#### [WHAT IS REQUIRED]
Please restate the records below verbatim, omitting every image they hold.

#### [RECORDS TO USE]
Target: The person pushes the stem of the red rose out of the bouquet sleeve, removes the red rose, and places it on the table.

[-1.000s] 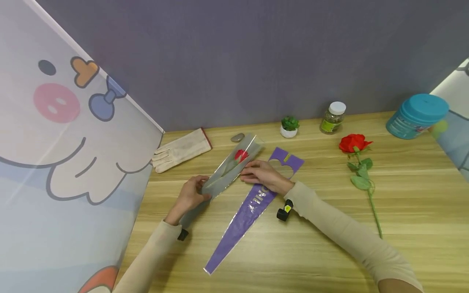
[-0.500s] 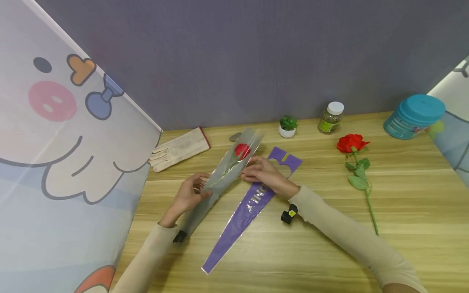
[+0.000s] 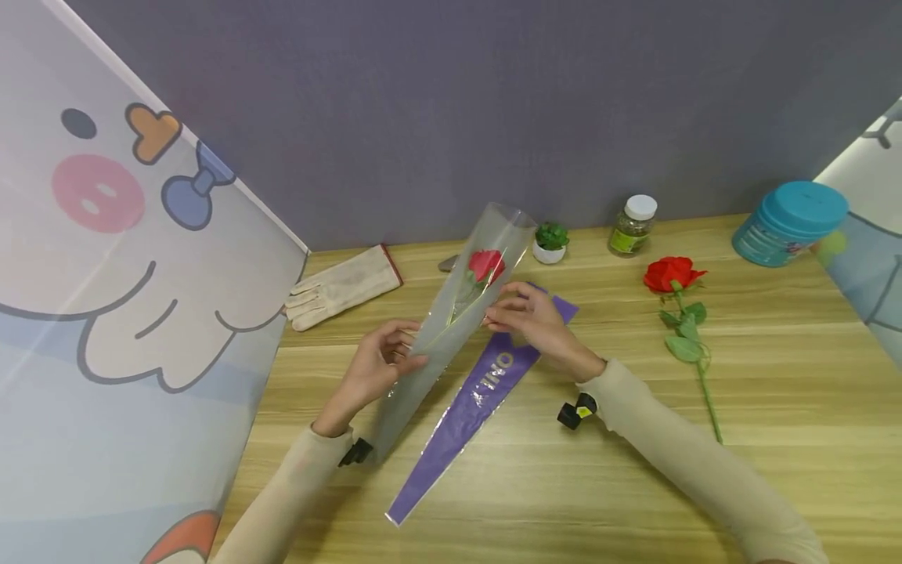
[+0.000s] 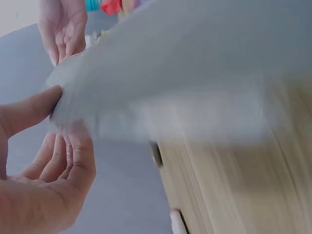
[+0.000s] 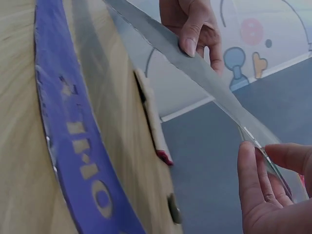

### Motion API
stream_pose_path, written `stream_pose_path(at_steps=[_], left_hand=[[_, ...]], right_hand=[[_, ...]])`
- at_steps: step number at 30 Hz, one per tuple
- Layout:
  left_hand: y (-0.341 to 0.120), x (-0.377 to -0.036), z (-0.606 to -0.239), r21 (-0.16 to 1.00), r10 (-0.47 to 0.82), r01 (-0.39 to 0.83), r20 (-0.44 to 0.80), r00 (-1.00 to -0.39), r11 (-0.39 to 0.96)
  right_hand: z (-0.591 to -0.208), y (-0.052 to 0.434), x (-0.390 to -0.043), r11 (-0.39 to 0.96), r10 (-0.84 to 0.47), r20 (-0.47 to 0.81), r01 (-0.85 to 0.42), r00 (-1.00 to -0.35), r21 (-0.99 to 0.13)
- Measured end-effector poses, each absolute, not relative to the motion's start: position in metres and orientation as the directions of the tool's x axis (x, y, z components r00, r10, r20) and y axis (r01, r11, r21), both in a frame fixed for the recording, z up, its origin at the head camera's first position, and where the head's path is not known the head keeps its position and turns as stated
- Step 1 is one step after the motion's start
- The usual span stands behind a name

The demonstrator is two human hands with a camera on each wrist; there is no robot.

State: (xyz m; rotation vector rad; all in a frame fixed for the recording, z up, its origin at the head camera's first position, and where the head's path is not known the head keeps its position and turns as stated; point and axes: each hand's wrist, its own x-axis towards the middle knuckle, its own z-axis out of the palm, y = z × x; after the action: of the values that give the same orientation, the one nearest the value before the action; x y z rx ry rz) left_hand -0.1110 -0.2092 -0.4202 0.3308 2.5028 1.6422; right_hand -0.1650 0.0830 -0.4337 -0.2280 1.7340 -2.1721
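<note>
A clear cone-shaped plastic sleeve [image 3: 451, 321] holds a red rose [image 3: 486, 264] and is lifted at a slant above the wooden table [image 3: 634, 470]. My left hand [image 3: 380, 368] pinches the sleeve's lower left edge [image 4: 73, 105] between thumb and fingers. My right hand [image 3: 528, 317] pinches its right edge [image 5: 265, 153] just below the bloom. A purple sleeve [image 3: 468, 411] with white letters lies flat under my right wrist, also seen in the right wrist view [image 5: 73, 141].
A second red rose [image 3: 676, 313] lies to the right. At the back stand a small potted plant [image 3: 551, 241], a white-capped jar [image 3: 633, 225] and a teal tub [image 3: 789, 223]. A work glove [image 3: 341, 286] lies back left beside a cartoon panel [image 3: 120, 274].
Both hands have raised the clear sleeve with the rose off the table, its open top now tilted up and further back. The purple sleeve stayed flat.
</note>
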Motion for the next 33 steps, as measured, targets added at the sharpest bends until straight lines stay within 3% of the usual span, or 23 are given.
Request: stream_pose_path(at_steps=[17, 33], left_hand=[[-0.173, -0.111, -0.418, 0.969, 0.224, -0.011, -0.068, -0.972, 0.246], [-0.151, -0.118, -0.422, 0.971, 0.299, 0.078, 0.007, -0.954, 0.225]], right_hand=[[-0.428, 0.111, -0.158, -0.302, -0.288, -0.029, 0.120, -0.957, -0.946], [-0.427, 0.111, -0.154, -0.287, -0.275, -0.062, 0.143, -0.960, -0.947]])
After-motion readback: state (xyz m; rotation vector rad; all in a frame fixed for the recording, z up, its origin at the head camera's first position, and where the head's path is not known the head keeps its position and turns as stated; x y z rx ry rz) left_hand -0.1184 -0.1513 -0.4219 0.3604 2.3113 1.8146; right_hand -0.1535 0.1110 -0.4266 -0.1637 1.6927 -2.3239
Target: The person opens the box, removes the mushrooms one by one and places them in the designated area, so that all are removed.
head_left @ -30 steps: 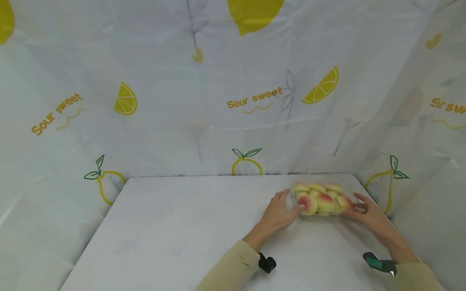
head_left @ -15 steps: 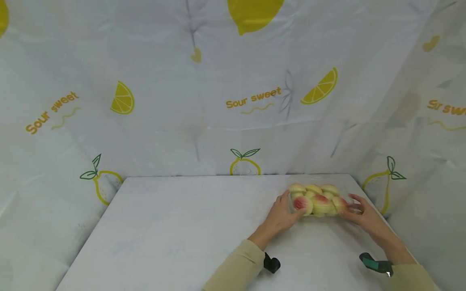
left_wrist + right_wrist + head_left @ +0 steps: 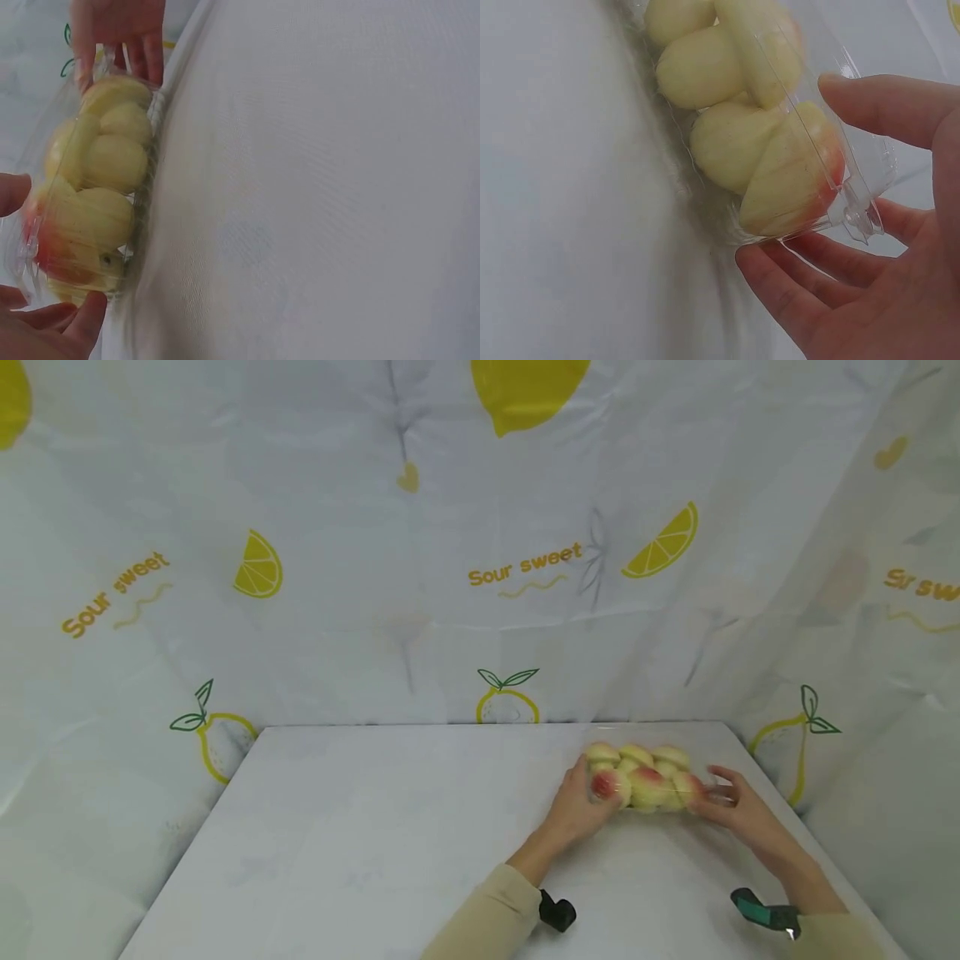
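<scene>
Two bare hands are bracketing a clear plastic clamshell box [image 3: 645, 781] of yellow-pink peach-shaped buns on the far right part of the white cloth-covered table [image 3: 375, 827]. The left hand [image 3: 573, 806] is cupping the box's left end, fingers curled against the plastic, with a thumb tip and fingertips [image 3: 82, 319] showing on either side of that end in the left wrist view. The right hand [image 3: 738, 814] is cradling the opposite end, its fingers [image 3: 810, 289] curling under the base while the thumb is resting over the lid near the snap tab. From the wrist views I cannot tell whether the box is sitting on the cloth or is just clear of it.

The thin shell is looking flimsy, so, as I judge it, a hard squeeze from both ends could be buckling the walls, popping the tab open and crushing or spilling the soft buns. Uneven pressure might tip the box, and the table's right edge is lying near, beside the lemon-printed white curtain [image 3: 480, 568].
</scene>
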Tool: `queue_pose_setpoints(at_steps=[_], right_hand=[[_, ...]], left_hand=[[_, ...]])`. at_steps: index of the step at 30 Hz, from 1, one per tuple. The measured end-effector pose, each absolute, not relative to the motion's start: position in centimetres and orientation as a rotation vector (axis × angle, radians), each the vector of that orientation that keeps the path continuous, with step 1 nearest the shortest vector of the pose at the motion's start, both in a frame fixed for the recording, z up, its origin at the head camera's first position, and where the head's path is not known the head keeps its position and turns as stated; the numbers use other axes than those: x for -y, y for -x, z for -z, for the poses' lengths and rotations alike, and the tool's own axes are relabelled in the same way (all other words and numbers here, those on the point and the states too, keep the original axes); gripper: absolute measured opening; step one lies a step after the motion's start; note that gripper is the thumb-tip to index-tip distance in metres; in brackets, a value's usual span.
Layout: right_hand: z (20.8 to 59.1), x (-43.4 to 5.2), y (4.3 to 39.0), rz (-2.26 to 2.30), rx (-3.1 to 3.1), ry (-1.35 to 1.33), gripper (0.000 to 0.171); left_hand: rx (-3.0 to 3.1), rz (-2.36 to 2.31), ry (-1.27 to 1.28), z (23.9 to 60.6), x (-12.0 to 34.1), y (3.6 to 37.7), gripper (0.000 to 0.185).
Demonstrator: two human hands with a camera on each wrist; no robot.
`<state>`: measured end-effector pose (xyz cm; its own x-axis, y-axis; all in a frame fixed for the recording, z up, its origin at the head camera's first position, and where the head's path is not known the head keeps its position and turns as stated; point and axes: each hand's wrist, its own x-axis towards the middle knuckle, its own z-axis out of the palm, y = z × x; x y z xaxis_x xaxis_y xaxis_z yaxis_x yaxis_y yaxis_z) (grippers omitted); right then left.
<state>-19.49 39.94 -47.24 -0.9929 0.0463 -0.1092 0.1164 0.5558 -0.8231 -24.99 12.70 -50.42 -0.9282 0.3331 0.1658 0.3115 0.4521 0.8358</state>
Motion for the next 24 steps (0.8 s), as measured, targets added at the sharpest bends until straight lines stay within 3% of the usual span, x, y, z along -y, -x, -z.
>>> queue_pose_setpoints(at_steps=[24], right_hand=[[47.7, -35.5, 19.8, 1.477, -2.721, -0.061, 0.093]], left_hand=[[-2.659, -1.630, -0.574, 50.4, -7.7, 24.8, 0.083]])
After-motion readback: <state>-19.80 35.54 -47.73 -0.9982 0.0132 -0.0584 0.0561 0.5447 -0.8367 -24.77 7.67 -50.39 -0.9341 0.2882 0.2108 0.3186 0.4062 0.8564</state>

#### [WRITTEN RESPONSE]
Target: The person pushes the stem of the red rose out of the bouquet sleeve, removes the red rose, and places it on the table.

[-1.000s] 
[-0.500s] 
[+0.000s] 
[+0.000s] 
[+0.000s] 

### Motion API
stream_pose_path, written `stream_pose_path(at_steps=[_], left_hand=[[_, ...]], right_hand=[[_, ...]])`
- at_steps: step number at 30 Hz, one per tuple
- Layout:
  left_hand: y (-0.341 to 0.120), x (-0.377 to -0.036), z (-0.606 to -0.239), r21 (-0.16 to 1.00), r10 (-0.47 to 0.82), r01 (-0.39 to 0.83), r20 (-0.44 to 0.80), r00 (-1.00 to -0.39), r11 (-0.39 to 0.96)
  right_hand: z (-0.591 to -0.208), y (-0.052 to 0.434), x (-0.390 to -0.043), r11 (-0.39 to 0.96), r10 (-0.84 to 0.47), r20 (-0.47 to 0.81), r01 (-0.85 to 0.42), r00 (-1.00 to -0.35), r21 (-0.99 to 0.13)
- Measured end-effector poses, each absolute, not relative to the motion's start: position in metres and orientation as the directions of the tool's x axis (x, y, z components r00, r10, r20) and y axis (r01, r11, r21), both in a frame fixed for the recording, z up, its origin at the head camera's first position, and where the head's path is not known the head keeps its position and turns as stated
- Step 1 is one step after the motion's start
- The usual span stands behind a name

The demonstrator is two human hands with a camera on each wrist; there is no robot.

State: (xyz m; rotation vector rad; all in a frame fixed for the recording, z up, its origin at the head camera's first position, and where the head's path is not known the head keeps its position and turns as stated; point and axes: each hand's wrist, its own x-axis towards the middle knuckle, its own z-axis out of the palm, y = z × x; after the action: of the values that give the same orientation, the one nearest the value before the action; x y z rx ry rz) left_hand -0.1110 -0.2092 -0.4202 0.3308 2.5028 1.6422; right_hand -0.1650 0.0830 -0.4337 -0.2280 1.7340 -2.1721
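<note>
A clear cone-shaped plastic sleeve [image 3: 451, 321] holds a red rose [image 3: 486, 264] and is lifted at a slant above the wooden table [image 3: 634, 470]. My left hand [image 3: 380, 368] pinches the sleeve's lower left edge [image 4: 73, 105] between thumb and fingers. My right hand [image 3: 528, 317] pinches its right edge [image 5: 265, 153] just below the bloom. A purple sleeve [image 3: 468, 411] with white letters lies flat under my right wrist, also seen in the right wrist view [image 5: 73, 141].
A second red rose [image 3: 676, 313] lies to the right. At the back stand a small potted plant [image 3: 551, 241], a white-capped jar [image 3: 633, 225] and a teal tub [image 3: 789, 223]. A work glove [image 3: 341, 286] lies back left beside a cartoon panel [image 3: 120, 274].
Both hands have raised the clear sleeve with the rose off the table, its open top now tilted up and further back. The purple sleeve stayed flat.
</note>
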Motion for the next 33 steps, as measured, targets added at the sharpest bends until straight lines stay within 3% of the usual span, or 23 are given.
Request: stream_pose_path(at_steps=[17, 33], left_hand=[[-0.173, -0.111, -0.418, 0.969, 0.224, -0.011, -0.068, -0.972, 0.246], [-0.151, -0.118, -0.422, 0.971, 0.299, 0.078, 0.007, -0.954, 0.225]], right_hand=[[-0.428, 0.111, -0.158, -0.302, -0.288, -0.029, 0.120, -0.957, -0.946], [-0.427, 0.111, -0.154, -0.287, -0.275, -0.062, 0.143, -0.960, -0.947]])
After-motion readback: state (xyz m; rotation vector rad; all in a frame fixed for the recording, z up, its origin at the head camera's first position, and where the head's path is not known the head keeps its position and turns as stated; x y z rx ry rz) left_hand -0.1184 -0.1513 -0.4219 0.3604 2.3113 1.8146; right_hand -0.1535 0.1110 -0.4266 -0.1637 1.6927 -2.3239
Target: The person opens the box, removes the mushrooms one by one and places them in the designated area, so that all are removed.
head_left @ -30 steps: 
head_left @ -15 steps: 
left_wrist + right_wrist + head_left @ +0 steps: 
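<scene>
Two bare hands are bracketing a clear plastic clamshell box [image 3: 645, 781] of yellow-pink peach-shaped buns on the far right part of the white cloth-covered table [image 3: 375, 827]. The left hand [image 3: 573, 806] is cupping the box's left end, fingers curled against the plastic, with a thumb tip and fingertips [image 3: 82, 319] showing on either side of that end in the left wrist view. The right hand [image 3: 738, 814] is cradling the opposite end, its fingers [image 3: 810, 289] curling under the base while the thumb is resting over the lid near the snap tab. From the wrist views I cannot tell whether the box is sitting on the cloth or is just clear of it.

The thin shell is looking flimsy, so, as I judge it, a hard squeeze from both ends could be buckling the walls, popping the tab open and crushing or spilling the soft buns. Uneven pressure might tip the box, and the table's right edge is lying near, beside the lemon-printed white curtain [image 3: 480, 568].
</scene>
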Tool: `queue_pose_setpoints(at_steps=[_], right_hand=[[_, ...]], left_hand=[[_, ...]])`. at_steps: index of the step at 30 Hz, from 1, one per tuple. The measured end-effector pose, each absolute, not relative to the motion's start: position in centimetres and orientation as a rotation vector (axis × angle, radians), each the vector of that orientation that keeps the path continuous, with step 1 nearest the shortest vector of the pose at the motion's start, both in a frame fixed for the recording, z up, its origin at the head camera's first position, and where the head's path is not known the head keeps its position and turns as stated; the numbers use other axes than those: x for -y, y for -x, z for -z, for the poses' lengths and rotations alike, and the tool's own axes are relabelled in the same way (all other words and numbers here, those on the point and the states too, keep the original axes); gripper: absolute measured opening; step one lies a step after the motion's start; note that gripper is the thumb-tip to index-tip distance in metres; in brackets, a value's usual span.
Layout: right_hand: z (20.8 to 59.1), x (-43.4 to 5.2), y (4.3 to 39.0), rz (-2.26 to 2.30), rx (-3.1 to 3.1), ry (-1.35 to 1.33), gripper (0.000 to 0.171); left_hand: rx (-3.0 to 3.1), rz (-2.36 to 2.31), ry (-1.27 to 1.28), z (23.9 to 60.6), x (-12.0 to 34.1), y (3.6 to 37.7), gripper (0.000 to 0.185).
Demonstrator: two human hands with a camera on each wrist; no robot.
`<state>`: measured end-effector pose (xyz cm; its own x-axis, y-axis; all in a frame fixed for the recording, z up, its origin at the head camera's first position, and where the head's path is not known the head keeps its position and turns as stated; point and axes: each hand's wrist, its own x-axis towards the middle knuckle, its own z-axis out of the palm, y = z × x; x y z xaxis_x xaxis_y xaxis_z yaxis_x yaxis_y yaxis_z) (grippers omitted); right then left.
<state>-19.49 39.94 -47.24 -0.9929 0.0463 -0.1092 0.1164 0.5558 -0.8231 -24.99 12.70 -50.42 -0.9282 0.3331 0.1658 0.3115 0.4521 0.8358</state>
Motion for the next 24 steps (0.8 s), as measured, targets added at the sharpest bends until straight lines stay within 3% of the usual span, x, y, z along -y, -x, -z.
>>> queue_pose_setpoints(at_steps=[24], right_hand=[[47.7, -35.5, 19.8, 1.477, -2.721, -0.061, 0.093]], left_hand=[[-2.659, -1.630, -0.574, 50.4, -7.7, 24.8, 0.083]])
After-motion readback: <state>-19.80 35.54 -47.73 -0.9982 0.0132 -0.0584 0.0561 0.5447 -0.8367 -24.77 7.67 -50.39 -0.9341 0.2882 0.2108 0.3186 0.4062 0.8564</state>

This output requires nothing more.